After NTP synchronization if I try to enquire the host OS over Dbus immediately, I observed it returning false. I am using that timestamp with NTP synchronization as my status, but it’s returning that the correct synchronized time is false.
Should I consider any delay before enquiring NTP synchronization over Dbus after NTP is synchronized to receive the correct status?
I’m not entirely sure I understand the part where you mention that you check NTP is synchronised and then check via DBUS separately.
The documentation to check NTP time is via DBUS. There is a dict entry that has the string NTPSynchronized. Once that is returned true, time is synchronized. And the same dbus return has an entry for timeUsec which is since epoch. Does the next DBUS query immediately afterwards return false in NTPSynchronized? I checked on a Beaglebone + v2.16.7 I had running and ran dbus-send in a loop and that only returned NTPSynchronized as true.
The only thing I can guess is that you ran timedatectl and that returned NTP synchronised: yes And then immediately afterwards, ran the DBUS command which didn’t yet respond with NTPSynchronized?
Status here is “NTP synchronised:” response of DBUS query. It returned False like above for about 32 secs after NTP synchronized and then it’s returning True.
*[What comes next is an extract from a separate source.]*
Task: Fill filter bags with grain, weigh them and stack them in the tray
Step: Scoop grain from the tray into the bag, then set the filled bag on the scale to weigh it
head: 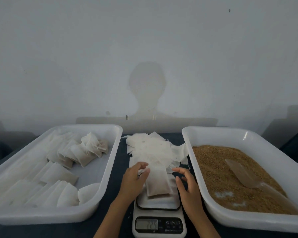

for example Jul 03 16:04:18.330 DEBUG: Time: 2018-07-03T16:04:18.219710, Status: 0 here time is NTP synchronized but it returned False. I can see the correct status again after 32 secs. Do I need to consider some delay in checking for NTP synchronization over Dbus?
so, it’s returning True after NTP synchronized and then the subsequent queries returning False for 32 secs and True from then onwards.
Didn’t see NTP respond false at any point.
Not really sure what else we can do if we cannot replicate it.
Time/NTP should not loose sync unless something is messing with clocks/network times etc.
Whenever I loose internet for an extended period of time and a power cycle(Where fake hw clock fails) when there is no internet, I loose NTP. After power cycle, when I get internet back if I keep checking for NTP synchronization, I observed that there is a NTP sync happened, the status was true for less than 1 sec and then the status returned false(I can read correct NTP time in this period) for 32 secs and then it was true thereafter.
Looks like NTP is taking a bit of time to stabilise. And there is a one-off NTP Sync status reported but then NTP thinks it has synchronised before settling down.
I’d recommend re-checking NTP Synchronisation once every second for 10 times. If it is true for 10 times, consider the time to be correct. This will disregard the one-off NTP Sync status you see.
In resinOS v2.13 we have moved to a better NTP daemon called chrony. The previous one was systemd-timesyncd. It might be better but I cannot guarantee that you won’t see similar behaviour. I’d still recommend that you check NTPSync 10 times via dbus over 10 seconds before considering time to be accurate.
I will try to copy the /etc/timezone to target. If you build your image, you need to copy it to your Dockerfile. Before copy this file, you are able to check the timezone as your wanted timezone.